-- Directions --
Reproduce precisely the lines of the listing below, starting with the line that contains "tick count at" and stopping after the line that contains "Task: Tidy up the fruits"; include nothing else.

-- Extracted records --
==================================================
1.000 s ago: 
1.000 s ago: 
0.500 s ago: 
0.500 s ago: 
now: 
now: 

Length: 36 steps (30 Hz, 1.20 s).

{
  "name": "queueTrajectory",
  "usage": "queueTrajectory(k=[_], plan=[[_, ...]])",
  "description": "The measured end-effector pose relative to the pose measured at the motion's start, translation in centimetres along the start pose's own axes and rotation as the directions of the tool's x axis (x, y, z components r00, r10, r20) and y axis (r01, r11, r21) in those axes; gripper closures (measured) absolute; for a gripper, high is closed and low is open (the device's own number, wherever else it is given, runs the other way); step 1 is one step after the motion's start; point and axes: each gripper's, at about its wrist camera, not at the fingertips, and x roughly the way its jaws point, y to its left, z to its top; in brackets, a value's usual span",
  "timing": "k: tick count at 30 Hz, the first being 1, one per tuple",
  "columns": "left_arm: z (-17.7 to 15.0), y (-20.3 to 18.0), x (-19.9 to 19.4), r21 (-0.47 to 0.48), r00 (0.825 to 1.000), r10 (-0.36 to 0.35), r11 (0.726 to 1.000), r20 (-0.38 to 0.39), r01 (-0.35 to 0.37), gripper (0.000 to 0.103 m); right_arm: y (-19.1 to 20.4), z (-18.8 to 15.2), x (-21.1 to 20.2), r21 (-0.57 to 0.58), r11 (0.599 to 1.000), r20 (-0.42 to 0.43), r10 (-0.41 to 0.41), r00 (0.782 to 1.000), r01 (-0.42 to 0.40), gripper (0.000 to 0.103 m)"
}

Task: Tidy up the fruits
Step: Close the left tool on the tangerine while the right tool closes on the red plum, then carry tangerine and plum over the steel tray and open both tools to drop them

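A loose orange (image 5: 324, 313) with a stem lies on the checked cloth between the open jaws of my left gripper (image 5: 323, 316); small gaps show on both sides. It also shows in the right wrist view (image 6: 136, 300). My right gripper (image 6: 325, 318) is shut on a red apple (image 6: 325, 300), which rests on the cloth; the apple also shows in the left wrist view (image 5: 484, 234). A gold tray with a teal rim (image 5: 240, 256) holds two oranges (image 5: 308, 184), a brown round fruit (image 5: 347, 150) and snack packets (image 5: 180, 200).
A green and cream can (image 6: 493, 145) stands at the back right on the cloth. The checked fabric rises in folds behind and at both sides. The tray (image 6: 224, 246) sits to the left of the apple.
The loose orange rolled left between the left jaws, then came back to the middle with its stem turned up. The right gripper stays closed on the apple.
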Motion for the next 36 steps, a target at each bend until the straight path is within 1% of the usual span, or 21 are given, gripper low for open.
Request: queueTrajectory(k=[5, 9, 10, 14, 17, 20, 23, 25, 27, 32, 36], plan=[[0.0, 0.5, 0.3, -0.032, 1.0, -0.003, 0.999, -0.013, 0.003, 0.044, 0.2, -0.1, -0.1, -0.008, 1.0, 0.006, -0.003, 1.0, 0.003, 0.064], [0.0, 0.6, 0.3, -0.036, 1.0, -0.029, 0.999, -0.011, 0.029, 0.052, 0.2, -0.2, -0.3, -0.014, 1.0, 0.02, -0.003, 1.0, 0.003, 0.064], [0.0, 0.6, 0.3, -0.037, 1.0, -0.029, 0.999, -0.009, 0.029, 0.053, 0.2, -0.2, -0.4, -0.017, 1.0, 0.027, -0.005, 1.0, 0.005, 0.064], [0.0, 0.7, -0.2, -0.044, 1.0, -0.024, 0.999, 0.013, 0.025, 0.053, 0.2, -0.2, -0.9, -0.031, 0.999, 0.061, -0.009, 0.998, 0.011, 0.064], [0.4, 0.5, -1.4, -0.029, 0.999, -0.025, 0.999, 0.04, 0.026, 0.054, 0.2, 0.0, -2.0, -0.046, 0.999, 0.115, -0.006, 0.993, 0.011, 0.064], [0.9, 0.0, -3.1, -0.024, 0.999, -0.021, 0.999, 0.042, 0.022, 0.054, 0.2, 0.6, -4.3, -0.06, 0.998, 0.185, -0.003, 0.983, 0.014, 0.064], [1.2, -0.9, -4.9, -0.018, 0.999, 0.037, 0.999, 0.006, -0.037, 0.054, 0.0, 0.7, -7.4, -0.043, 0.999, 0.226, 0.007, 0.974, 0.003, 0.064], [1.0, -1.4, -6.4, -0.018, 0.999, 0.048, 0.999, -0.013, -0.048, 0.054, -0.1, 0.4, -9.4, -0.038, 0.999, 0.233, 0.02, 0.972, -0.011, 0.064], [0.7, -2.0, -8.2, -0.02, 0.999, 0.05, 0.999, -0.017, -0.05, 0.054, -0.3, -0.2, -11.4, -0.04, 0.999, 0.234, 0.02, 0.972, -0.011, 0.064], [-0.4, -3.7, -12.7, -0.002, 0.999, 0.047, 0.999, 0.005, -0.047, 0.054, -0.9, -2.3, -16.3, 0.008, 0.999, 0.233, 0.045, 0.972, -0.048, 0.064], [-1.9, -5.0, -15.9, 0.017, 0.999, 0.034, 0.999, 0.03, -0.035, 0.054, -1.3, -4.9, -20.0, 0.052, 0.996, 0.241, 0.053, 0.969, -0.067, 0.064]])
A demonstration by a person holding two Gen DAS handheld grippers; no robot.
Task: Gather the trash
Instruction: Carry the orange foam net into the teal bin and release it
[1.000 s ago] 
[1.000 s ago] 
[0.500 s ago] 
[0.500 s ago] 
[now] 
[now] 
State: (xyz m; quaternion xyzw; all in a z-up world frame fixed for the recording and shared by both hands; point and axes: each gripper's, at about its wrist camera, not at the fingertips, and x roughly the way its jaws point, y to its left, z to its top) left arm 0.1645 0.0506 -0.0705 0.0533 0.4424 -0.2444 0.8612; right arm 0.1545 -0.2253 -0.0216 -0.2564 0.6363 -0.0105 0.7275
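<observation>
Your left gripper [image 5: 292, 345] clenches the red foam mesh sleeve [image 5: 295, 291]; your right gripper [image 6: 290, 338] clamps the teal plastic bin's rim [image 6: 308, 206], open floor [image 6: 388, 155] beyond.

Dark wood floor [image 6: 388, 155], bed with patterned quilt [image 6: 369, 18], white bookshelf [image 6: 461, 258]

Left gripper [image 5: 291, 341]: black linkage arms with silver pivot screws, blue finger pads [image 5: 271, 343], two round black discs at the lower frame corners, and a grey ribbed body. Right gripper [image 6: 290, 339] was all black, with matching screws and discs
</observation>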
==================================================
-- Answer to this problem --
  "timing": "k: tick count at 30 Hz, the first being 1, one per tuple",
  "columns": "left_arm: z (-17.7 to 15.0), y (-20.3 to 18.0), x (-19.9 to 19.4), r21 (-0.47 to 0.48), r00 (0.825 to 1.000), r10 (-0.36 to 0.35), r11 (0.726 to 1.000), r20 (-0.38 to 0.39), r01 (-0.35 to 0.37), gripper (0.000 to 0.103 m); right_arm: y (-19.1 to 20.4), z (-18.8 to 15.2), x (-21.1 to 20.2), r21 (-0.57 to 0.58), r11 (0.599 to 1.000), r20 (-0.42 to 0.43), r10 (-0.41 to 0.41), r00 (0.782 to 1.000), r01 (-0.42 to 0.40), gripper (0.000 to 0.103 m)"
}

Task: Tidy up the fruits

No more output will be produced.